| What the exercise asks |
Lines from the line with "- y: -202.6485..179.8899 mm" to the line with "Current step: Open" in the entries below, and only those, must be output exactly, with both ends included.

━━━ Supplied material ━━━

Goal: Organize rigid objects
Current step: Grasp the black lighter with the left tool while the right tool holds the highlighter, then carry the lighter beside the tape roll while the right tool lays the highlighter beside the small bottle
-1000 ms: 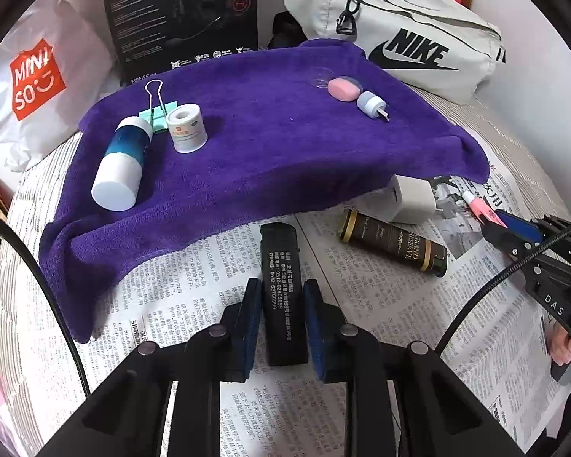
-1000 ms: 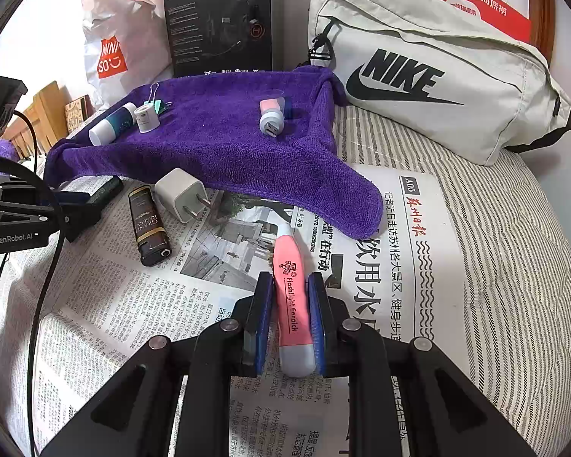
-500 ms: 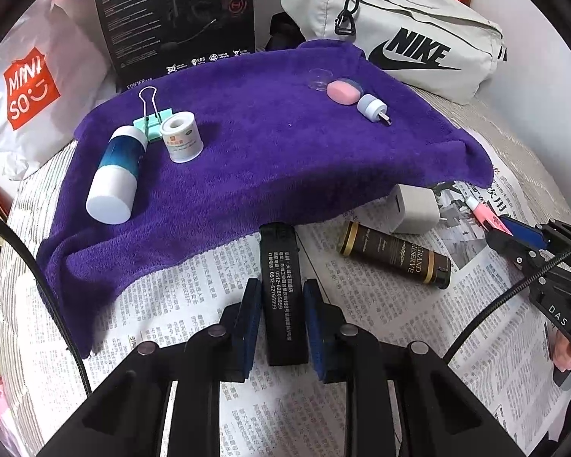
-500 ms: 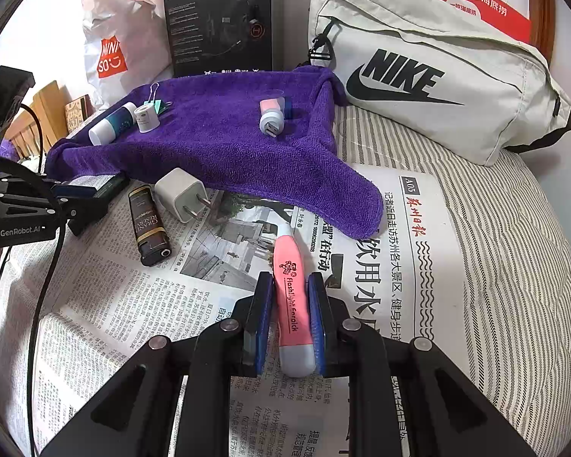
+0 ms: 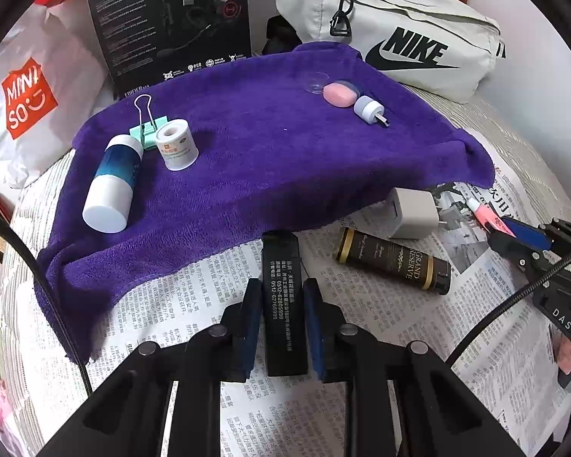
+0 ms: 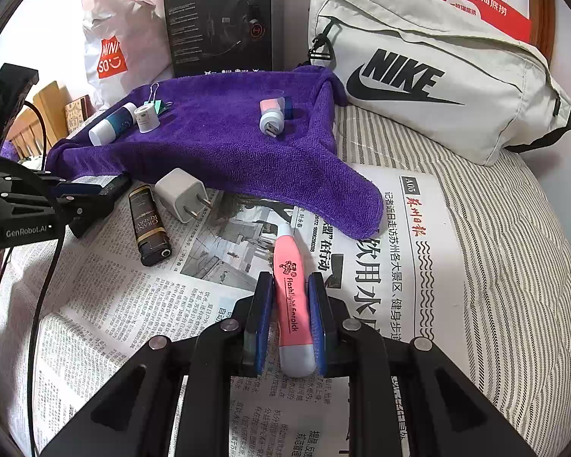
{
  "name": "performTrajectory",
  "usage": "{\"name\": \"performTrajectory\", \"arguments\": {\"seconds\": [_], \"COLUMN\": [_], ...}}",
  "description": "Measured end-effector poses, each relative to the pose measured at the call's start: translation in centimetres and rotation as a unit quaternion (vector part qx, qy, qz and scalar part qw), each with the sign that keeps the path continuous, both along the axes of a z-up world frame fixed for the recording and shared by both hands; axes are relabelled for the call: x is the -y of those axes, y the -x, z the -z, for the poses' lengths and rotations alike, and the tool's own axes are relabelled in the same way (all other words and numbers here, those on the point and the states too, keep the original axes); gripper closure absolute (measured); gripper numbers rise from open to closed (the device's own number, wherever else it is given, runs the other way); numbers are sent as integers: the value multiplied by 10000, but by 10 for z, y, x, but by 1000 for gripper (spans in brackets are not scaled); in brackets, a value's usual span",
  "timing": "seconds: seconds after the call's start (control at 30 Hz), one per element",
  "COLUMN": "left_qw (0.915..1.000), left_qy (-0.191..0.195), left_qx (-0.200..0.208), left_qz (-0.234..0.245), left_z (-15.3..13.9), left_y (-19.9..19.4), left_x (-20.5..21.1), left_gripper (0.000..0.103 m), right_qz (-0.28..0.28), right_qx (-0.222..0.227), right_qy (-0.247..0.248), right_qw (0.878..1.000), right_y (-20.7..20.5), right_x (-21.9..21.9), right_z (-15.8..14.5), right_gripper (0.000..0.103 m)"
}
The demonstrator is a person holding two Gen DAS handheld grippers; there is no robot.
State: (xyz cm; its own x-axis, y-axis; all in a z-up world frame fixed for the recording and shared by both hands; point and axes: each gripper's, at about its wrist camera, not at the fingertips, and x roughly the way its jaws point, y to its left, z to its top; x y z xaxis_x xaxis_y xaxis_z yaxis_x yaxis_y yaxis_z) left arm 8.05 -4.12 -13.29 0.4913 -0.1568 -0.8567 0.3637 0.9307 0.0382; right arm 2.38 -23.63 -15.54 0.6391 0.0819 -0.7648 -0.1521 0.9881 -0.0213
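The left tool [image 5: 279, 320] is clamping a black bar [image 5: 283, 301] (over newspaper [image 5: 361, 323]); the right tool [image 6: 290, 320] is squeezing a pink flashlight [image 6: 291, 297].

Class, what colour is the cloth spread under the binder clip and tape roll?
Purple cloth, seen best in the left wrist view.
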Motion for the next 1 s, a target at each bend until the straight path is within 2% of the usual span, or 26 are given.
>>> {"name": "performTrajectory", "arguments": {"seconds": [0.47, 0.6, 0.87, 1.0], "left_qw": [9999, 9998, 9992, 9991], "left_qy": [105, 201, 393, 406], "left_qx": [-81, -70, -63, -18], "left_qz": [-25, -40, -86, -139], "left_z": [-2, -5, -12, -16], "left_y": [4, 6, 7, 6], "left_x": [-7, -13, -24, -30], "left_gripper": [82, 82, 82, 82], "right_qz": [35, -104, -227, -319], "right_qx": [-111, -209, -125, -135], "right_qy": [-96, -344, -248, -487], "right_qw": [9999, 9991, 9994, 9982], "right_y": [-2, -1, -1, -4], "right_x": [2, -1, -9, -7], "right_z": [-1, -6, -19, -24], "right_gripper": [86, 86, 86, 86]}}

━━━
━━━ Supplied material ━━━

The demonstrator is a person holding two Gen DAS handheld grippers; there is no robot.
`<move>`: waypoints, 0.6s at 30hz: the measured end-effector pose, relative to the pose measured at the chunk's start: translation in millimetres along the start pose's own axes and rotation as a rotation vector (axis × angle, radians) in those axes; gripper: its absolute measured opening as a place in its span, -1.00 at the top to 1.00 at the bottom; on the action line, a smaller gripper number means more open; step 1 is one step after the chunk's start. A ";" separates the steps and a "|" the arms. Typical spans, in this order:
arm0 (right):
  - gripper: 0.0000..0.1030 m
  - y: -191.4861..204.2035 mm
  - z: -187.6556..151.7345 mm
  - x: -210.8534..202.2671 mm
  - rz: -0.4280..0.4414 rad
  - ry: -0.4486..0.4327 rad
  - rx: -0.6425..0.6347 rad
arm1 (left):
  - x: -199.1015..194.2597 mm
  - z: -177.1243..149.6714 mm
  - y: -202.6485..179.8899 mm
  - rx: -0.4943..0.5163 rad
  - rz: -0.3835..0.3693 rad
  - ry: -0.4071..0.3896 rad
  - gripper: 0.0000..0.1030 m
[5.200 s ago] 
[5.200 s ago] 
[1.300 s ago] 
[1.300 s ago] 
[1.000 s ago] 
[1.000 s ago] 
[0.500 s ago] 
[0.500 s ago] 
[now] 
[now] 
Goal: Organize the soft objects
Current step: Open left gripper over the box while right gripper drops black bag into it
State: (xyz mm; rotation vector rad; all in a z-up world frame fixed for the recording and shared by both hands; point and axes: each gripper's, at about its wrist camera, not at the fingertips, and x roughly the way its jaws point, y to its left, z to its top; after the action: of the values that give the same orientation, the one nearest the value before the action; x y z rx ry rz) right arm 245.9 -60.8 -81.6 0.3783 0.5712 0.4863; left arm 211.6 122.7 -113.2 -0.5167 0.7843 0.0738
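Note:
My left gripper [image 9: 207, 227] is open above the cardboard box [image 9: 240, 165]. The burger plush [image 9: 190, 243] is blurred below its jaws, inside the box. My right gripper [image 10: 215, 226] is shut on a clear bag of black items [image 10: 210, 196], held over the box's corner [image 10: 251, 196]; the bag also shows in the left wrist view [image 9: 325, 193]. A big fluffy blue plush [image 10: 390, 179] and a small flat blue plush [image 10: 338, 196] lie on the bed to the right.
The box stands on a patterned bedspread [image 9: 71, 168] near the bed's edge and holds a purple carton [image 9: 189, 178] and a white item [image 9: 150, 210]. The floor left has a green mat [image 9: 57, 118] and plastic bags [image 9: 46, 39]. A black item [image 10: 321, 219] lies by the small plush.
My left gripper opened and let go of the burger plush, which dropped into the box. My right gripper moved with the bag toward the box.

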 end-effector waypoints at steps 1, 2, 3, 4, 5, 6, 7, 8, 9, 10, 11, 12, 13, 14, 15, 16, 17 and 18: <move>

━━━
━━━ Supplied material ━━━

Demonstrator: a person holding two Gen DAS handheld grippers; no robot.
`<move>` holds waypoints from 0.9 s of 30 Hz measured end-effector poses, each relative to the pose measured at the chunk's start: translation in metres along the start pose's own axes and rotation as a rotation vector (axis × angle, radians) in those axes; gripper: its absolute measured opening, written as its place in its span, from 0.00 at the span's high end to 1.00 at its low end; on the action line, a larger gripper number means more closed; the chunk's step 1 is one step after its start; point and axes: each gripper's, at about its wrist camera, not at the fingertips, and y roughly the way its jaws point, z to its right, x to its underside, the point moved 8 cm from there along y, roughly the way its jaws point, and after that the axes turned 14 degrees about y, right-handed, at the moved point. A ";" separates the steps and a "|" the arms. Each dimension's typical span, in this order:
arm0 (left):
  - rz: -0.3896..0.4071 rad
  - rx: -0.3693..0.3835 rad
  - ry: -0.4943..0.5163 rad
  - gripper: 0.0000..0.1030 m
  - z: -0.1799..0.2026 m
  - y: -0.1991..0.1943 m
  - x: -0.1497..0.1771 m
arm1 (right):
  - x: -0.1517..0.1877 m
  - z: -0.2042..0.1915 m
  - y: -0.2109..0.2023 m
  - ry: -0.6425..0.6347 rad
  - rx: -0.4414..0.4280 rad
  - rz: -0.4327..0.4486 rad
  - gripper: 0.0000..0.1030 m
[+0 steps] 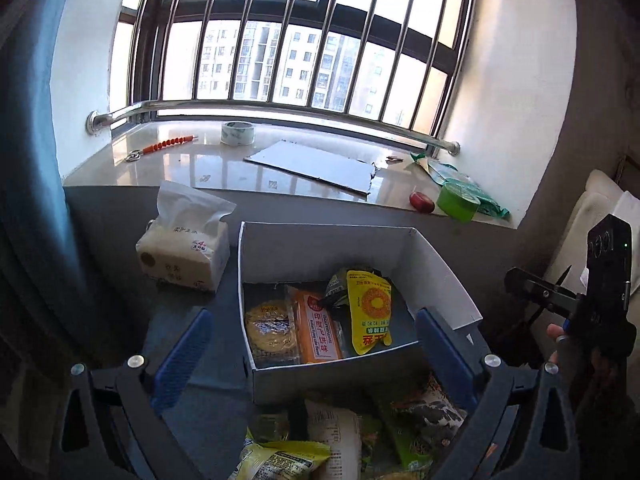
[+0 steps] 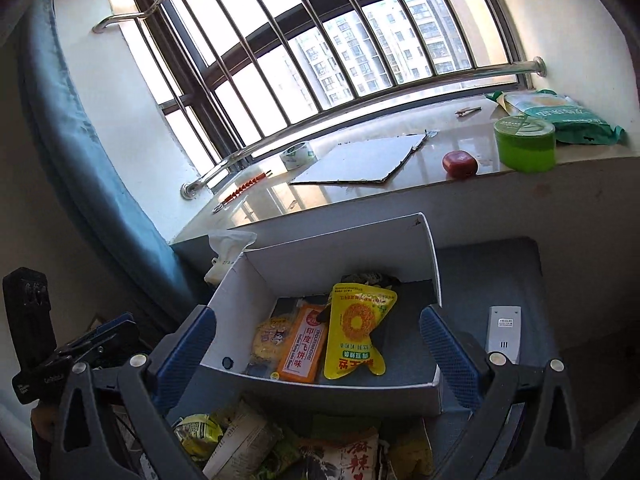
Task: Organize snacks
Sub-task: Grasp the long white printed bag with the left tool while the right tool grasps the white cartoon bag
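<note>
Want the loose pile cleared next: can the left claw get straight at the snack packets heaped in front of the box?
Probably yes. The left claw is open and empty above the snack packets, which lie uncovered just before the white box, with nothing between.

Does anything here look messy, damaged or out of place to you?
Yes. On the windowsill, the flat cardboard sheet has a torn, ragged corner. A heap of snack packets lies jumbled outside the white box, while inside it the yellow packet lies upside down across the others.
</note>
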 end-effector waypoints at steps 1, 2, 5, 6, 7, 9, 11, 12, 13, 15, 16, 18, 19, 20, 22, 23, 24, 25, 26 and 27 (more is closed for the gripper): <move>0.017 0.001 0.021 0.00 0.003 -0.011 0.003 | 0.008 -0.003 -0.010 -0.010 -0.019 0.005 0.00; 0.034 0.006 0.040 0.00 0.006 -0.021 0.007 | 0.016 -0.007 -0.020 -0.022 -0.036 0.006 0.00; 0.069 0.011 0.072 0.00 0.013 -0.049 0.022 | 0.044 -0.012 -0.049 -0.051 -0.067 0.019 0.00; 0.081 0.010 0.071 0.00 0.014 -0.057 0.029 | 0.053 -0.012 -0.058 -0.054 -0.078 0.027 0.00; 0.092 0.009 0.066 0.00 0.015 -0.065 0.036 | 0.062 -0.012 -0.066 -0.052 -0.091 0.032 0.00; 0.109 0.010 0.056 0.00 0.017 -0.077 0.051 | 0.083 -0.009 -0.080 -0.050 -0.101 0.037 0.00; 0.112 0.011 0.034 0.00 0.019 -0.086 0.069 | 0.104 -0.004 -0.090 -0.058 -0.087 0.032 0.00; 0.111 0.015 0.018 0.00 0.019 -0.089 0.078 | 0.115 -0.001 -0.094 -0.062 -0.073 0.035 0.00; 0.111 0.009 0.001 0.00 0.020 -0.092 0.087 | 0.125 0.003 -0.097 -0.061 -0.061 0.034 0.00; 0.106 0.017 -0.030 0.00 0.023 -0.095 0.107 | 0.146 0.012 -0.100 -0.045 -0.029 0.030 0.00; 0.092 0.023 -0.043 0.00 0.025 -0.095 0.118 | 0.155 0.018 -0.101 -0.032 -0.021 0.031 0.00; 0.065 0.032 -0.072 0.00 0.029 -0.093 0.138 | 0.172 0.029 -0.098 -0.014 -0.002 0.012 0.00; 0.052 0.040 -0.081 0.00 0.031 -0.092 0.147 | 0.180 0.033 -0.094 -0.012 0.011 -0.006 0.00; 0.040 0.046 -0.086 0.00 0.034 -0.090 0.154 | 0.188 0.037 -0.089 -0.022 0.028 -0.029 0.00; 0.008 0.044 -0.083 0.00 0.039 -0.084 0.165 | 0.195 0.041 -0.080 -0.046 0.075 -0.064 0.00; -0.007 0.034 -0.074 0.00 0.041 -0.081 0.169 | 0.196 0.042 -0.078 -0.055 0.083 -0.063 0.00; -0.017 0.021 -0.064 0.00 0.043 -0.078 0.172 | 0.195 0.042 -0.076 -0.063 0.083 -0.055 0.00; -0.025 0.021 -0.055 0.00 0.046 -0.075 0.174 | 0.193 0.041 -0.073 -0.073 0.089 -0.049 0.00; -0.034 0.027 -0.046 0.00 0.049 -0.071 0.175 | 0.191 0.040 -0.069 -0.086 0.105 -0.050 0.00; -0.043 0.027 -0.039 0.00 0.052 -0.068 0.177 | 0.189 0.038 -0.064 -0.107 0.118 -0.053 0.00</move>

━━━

| Exercise answer |
  - y: -202.6485..179.8899 mm
  - rx: -0.4943..0.5163 rad
  - rz: -0.3835..0.3693 rad
  - ry: -0.4071..0.3896 rad
  - gripper: 0.0000..0.1030 m
[5.200 s ago] 
[5.200 s ago] 
[1.300 s ago] 
[1.300 s ago] 
[1.000 s ago] 
[1.000 s ago] 
[0.500 s ago] 
[0.500 s ago] 
[now] 
[now] 
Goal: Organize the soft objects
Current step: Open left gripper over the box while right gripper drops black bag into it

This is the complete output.